As Wim so clearly demonstrates, removing satellite trails is an integration 101 step.

Just for clarification: "T'wasn't me." I took the gif from a post (cited in my reply) on the PixInsight Forum. I think that satellite trails are more of a problem for professional astronomers, where the reflections can interfere with measurements. And as telescope time is expensive, trails are more likely to ruine a research project than a pretty picture taken by an amateur who can spend many hours collecting data.

53 minutes ago, Filroden said:

With sensor noise levels continuing to drop we can afford to take shorter and shorter subs, further reducing any possible impact on imaging.

That would be the nr 1 method to avoid this problem. But be prepared to discard subs, even with kappa-sigma clipping

So @tooth_dr, go and spend that money on a new mount. As long as you have the right tools in your arsenal to deal with any artefacts in your data.

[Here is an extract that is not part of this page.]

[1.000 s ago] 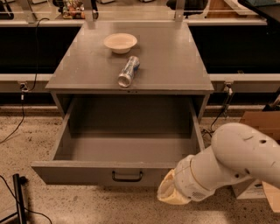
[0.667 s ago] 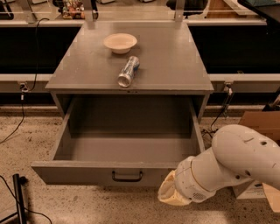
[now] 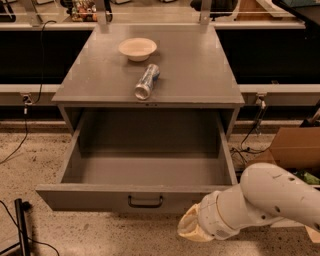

Imo, climate change and the prolonged overcast periods we've experienced the past years are a greater threat to our hobby. But to stay on topic, as I understand, Starlink isn't the only network planned in the near future. Other companies are preparing to send up their satellites. I wonder how many satellites are needed to fullfill the need, or if there is going to be an abundance of satellites when multiple companies are trying to make a buck? Who actually determines what anyone can put in space?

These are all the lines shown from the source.